Abstract
Purpose :
Imaging photoreceptor function has potential applications in basic science, translational research, and clinical management of ophthalmic disease. It is believed that outer segments (OS) elongate in response to visible stimuli. Here we present a custom adaptive optics (AO) optical coherence tomography (OCT) system equipped with a scanning light ophthalmoscope (SLO), demonstrate its capability to measure these light-evoked responses of rods and cones, and provide evidence that this is a sign of neural function.
Methods :
The OCT sub-system was a 1.6 MHz swept laser (Optores, λ=1060 nm; Δλ=75 nm), while the AO sub-system was a custom wavefront sensor and 97-actuator deformable mirror (Alpao). The SLO source was a superluminescent diode (Superlum, λ=840 nm; Δλ=30 nm), which also served as the AO beacon. Two subjects were imaged at retinal locations between the foveal center and 8.0°. After AO correction, acquisition of OCT volumes and SLO frames was initiated. After 2 s, a 10-ms stimulus flash was delivered, and imaging continued for 5-8 s. The power of the stimulus was varied to control photopigment bleaching. Images were motion-corrected to permit tracking of single cells over time, whose phase was extracted to measure light-evoked OS elongation.
Results :
Rod and cone OS elongated in response to stimuli, with an observed dependence of elongation velocity and maximum excursion on bleaching.

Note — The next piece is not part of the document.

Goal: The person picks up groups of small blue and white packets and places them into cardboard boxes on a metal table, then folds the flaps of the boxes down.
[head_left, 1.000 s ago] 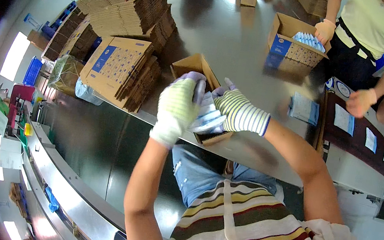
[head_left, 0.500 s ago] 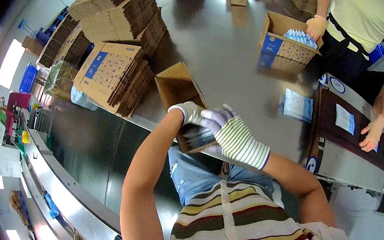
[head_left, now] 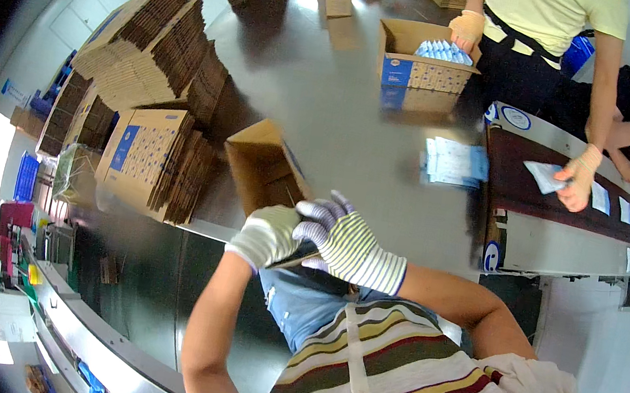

Rod responses were found to be larger and slower than cones', and a small minority cones were found to be unresponsive to 555 nm light. Rod responses were observable when bleaching as little as 0.005% of photopigment, and increased with increasing bleaching up to 1%. The corresponding range for cones was ~1% to ~50%.
Conclusions :
The optoretinographic responses of the rods and cones may indicate cellular function over a range of stimulus flash intensities. The differences between rod and cone responses agree with known differences in their sensitivity and speed. Given its three-dimensional cellular resolution and high sensitivity, the optoretinogram has the potential to transform the state of objective functional ophthalmic testing.
This is a 2020 ARVO Annual Meeting abstract.